Required action ▸
From the line that contains "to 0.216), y" through the line that contains "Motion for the", output every line of the listing below exactly and leave out all the rest.

-------------------------

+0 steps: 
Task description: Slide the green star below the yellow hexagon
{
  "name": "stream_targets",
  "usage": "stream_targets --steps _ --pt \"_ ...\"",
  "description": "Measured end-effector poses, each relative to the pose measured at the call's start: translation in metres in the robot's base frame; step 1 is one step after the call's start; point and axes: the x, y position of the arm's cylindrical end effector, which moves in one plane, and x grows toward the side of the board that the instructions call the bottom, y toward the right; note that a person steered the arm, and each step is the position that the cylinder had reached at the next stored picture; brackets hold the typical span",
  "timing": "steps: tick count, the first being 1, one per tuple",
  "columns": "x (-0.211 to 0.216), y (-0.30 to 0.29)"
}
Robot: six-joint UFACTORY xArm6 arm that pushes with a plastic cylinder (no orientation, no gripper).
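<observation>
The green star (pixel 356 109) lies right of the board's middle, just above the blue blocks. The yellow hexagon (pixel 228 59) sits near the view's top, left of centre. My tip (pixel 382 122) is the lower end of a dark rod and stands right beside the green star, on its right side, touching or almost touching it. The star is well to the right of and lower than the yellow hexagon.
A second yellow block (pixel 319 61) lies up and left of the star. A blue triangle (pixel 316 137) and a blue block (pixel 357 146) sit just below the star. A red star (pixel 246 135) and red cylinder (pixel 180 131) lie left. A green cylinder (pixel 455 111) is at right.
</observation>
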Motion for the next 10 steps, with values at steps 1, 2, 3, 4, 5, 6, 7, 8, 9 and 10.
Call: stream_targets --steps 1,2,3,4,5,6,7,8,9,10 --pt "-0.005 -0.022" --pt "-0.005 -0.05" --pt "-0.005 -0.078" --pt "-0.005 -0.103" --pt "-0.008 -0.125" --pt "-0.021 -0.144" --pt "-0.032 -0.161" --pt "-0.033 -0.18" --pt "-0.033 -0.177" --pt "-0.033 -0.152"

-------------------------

Exercise solution ▸
  "columns": "x (-0.211 to 0.216), y (-0.30 to 0.29)"
}
Robot: six-joint UFACTORY xArm6 arm that pushes with a plastic cylinder (no orientation, no gripper).
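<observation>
The green star (pixel 356 109) lies right of the board's middle, just above the blue blocks. The yellow hexagon (pixel 228 59) sits near the view's top, left of centre. My tip (pixel 382 122) is the lower end of a dark rod and stands right beside the green star, on its right side, touching or almost touching it. The star is well to the right of and lower than the yellow hexagon.
A second yellow block (pixel 319 61) lies up and left of the star. A blue triangle (pixel 316 137) and a blue block (pixel 357 146) sit just below the star. A red star (pixel 246 135) and red cylinder (pixel 180 131) lie left. A green cylinder (pixel 455 111) is at right.
</observation>
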Motion for the next 10 steps, with values at steps 1, 2, 3, 4, 5, 6, 7, 8, 9 and 10.

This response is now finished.